The gay son of a traditional Taiwanese family Gao Wai Tung (Winston Chao) has never shared the truth about his sexuality and hopes to solve this problem marrying Wei-Wei, a young artist who does only it for the green card. Everything, as usual in comedies, becomes really complicated when the family goes to New York for the wedding. I really liked the view of the Taiwanese culture. I'm from a quite funny and conservative culture too, south Italian. It's nice to see how you can look at traditions which are not yours in a funny perspective while sometimes you find really heavy your own traditions. Ang Lee is a refined director and it was to make a nice romantic comedy out of this subject. The surprising end makes you think that sometimes we create problems which do not really exist. It would be easier for everybody to face problems as soon as possible instead of trying always to run away.
This wonderful work talks more about family than gay-life. it can be separated into 2 parts .the preceding one is full of humor and unrolls the story calmly but not laggardly ,and the latter one would make you heart heavy but without losing hope.
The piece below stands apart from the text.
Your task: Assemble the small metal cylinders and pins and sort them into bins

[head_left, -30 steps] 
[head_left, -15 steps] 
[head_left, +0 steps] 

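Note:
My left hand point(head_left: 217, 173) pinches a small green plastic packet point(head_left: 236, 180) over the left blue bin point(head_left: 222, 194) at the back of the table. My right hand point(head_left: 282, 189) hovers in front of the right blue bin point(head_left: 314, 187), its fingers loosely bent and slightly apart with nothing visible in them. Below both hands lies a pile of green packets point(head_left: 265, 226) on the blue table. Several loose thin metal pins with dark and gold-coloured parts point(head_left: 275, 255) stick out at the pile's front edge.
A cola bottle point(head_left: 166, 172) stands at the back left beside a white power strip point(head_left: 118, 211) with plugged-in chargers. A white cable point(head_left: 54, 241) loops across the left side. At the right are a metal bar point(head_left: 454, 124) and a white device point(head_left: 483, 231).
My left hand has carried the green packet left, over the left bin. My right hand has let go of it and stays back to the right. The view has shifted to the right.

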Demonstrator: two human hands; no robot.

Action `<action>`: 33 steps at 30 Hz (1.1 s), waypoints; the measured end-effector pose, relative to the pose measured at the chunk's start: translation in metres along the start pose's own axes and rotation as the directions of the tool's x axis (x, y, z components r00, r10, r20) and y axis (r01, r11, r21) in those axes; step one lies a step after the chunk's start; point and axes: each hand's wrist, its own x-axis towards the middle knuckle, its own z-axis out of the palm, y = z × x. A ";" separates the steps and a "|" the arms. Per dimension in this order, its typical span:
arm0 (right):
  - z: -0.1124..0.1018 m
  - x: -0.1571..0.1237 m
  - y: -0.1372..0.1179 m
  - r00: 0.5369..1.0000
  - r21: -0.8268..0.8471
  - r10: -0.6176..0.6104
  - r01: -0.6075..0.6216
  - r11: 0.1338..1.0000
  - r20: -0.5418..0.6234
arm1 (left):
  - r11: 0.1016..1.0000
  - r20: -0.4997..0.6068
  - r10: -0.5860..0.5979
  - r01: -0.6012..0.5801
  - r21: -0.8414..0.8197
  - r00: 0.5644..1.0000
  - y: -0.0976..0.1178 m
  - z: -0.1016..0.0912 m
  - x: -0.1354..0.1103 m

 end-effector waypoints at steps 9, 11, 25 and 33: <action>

Western people maybe can not experience the impotent rejection of young Chinese toward the tumultuous Chinese wedding customs, or understand how devout the filial piety stands in the spirits of every Chinese people. maybe only Chinese can know why Mrs. GAO burst into tears when she heard the engine roaring of the car carrying her son and pregnant daughter-in-law, and why Mr. GAO gave a red-paper-pack of money as a birthday gift to "his another son" Simon after attacked by apoplexy which cause by knowing his son a gay man, and still asked Simon to assist himself in pretending unaware of anything.It's a fabulous movie that makes me watch it again and again and again. when I was still a childlike teenager, I thought Ang Lee's movies were all so boring that i fell in asleep every time. And when I grown a little up and more sensitive but still childish, I found all his films so amazing that I can't help holding tears in my eyes at that moment.
I loved this film - have seen it twice. I totally disagree with one of the messages that it was unsympathetic to the gay community. I think it portrays the gay person as a complete person, with the difficult challenges but also the comical madness a person who lives a 'minority' lifestyle (gay and in an cross cultural and racial relationship). I didn't think the comedic qualities of the film trivialise the magnitude of the issues.I thought Mitchell Lichtenstein was very likable and I thought the challenges of the role in a Taiwanese set-up must have been very significant. The second time I watched the film, I tried seeing things from Simon's (Mitchell's character) perspective and found it a most profound experience.Ang Lee at his best.